• [Required work] Whenever a line below holds the word "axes", copy that line.

• [Given entries]
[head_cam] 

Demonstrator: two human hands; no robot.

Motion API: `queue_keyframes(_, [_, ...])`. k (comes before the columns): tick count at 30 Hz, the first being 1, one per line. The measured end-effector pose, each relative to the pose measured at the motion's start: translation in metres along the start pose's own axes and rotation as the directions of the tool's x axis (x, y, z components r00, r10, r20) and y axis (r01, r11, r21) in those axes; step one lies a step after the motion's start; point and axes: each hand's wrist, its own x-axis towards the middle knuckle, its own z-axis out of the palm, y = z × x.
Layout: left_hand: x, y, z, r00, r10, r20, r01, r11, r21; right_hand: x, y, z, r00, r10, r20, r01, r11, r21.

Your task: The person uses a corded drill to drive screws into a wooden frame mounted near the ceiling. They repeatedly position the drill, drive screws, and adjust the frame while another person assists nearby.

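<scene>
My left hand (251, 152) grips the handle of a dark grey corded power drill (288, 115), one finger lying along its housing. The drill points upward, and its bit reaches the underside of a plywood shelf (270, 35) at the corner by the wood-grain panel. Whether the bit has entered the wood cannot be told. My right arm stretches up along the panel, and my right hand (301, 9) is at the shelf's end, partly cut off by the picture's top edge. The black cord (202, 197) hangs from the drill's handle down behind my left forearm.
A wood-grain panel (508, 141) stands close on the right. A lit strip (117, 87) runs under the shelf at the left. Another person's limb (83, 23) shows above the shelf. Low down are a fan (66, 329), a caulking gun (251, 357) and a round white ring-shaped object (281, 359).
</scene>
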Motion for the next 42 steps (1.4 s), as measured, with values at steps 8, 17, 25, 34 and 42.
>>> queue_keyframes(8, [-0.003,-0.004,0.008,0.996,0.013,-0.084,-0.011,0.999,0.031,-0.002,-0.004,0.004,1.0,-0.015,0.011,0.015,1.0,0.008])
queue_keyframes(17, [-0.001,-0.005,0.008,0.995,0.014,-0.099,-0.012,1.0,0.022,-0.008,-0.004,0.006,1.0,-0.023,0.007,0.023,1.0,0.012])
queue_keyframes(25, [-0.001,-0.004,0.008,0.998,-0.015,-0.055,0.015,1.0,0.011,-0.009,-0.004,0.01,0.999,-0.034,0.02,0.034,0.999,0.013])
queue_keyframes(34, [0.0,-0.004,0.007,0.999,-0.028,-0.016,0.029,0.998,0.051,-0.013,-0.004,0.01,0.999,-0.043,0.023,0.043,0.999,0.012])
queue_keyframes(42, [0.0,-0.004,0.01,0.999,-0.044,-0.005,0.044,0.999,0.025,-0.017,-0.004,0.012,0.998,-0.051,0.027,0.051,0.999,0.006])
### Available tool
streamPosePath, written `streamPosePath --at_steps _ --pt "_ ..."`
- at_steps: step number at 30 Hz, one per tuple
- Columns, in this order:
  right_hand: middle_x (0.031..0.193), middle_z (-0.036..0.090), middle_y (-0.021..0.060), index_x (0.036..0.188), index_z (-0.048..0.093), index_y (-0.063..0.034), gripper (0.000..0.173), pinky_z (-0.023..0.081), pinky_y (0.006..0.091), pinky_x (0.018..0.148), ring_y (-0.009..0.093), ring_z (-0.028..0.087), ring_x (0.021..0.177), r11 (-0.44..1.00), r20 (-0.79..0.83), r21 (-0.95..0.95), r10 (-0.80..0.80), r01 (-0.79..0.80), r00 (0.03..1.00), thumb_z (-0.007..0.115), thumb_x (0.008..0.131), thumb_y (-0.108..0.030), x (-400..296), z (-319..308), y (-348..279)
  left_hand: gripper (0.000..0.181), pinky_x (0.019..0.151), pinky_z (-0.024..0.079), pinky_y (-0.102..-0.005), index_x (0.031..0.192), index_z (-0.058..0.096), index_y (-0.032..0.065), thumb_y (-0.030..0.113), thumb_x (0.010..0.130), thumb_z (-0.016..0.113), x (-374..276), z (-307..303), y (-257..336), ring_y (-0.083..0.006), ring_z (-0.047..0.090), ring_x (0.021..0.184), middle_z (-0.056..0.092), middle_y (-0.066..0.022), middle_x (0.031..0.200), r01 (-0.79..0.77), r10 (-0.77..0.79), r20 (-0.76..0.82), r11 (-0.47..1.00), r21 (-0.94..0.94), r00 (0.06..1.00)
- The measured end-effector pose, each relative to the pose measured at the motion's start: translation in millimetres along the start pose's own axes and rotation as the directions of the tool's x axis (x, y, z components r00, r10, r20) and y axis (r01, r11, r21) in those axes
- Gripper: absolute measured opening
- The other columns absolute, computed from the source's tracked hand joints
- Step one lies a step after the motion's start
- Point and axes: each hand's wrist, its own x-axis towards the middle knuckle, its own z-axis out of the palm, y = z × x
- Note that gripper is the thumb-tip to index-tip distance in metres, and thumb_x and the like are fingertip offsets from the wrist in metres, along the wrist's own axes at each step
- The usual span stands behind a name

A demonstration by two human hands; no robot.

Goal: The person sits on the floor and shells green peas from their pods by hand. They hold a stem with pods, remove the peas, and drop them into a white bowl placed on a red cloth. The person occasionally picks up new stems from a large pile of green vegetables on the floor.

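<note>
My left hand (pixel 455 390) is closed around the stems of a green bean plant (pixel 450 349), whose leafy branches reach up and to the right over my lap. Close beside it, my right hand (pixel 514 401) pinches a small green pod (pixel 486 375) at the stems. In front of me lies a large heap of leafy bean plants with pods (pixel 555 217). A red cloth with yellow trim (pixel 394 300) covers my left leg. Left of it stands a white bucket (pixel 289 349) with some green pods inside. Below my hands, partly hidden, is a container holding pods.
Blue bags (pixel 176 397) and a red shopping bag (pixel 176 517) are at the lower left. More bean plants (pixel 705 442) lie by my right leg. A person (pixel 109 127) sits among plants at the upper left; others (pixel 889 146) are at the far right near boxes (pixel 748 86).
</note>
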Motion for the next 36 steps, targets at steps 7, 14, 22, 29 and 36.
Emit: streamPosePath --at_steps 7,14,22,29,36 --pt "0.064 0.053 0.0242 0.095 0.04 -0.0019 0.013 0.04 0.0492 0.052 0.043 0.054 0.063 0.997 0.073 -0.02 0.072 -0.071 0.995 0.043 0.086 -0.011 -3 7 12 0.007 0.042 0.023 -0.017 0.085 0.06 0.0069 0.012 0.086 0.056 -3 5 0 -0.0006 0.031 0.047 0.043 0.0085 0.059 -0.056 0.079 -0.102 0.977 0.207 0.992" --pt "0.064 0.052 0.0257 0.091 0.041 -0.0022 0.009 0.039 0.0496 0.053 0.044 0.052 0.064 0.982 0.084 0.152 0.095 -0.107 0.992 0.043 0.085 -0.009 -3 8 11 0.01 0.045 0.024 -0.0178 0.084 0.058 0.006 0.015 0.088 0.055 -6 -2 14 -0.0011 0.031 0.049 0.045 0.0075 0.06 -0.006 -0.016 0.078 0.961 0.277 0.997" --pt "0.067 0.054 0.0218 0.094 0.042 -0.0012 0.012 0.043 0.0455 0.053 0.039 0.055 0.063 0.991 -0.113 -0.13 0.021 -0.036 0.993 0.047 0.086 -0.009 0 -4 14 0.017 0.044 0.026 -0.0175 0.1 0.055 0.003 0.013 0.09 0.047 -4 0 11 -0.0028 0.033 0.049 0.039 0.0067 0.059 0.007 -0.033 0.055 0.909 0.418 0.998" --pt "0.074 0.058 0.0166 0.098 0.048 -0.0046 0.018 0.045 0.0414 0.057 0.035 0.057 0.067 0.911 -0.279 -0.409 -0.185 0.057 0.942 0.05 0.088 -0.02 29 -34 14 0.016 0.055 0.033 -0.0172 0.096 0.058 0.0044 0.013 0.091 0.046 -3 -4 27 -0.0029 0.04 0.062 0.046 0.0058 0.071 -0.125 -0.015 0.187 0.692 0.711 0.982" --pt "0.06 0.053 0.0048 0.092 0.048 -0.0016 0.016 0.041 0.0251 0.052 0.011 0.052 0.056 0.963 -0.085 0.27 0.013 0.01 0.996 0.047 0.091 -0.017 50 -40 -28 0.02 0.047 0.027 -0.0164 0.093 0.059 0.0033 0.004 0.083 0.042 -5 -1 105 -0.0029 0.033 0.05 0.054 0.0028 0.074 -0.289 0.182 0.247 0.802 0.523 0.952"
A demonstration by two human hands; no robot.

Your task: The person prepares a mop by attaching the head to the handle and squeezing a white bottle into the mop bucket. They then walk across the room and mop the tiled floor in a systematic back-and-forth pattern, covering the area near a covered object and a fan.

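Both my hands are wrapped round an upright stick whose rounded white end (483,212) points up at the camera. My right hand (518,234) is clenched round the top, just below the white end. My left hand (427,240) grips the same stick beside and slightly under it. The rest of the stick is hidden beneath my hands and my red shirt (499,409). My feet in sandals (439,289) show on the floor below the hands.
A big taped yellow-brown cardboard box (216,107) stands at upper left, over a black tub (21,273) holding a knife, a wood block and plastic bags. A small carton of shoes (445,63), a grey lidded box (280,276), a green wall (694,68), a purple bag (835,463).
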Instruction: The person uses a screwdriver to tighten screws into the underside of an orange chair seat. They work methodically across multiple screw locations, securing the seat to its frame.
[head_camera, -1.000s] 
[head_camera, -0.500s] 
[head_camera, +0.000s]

• [Output]
Motion API: `queue_keyframes(_, [_, ...])`. k (comes before the columns): tick count at 30 Hz, the first being 1, one per line. The measured end-effector pose, each relative to the pose measured at the motion's start: translation in metres along the start pose's own axes and rotation as the directions of the tool's x axis (x, y, z components r00, r10, r20) and y axis (r01, r11, r21) in those axes; step one lies a step after the motion's start; point and axes: each hand's wrist, its own x-axis towards the middle knuckle, its own z-axis out of the palm, y = z × x.
- The measured end-effector pose, each relative to the pose measured at the motion's start: translation in millimetres along the start pose's own axes and rotation as the directions of the tool's x axis (x, y, z components r00, r10, r20) and y axis (r01, r11, r21) in those axes
- Point and axes: each hand's wrist, its own x-axis towards the middle knuckle, its own z-axis out of the palm, y = z × x
- Note that gripper is the thumb-tip to index-tip distance in metres, and thumb_x and the like are fingertip offsets from the wrist in metres, along the wrist's own axes at each step

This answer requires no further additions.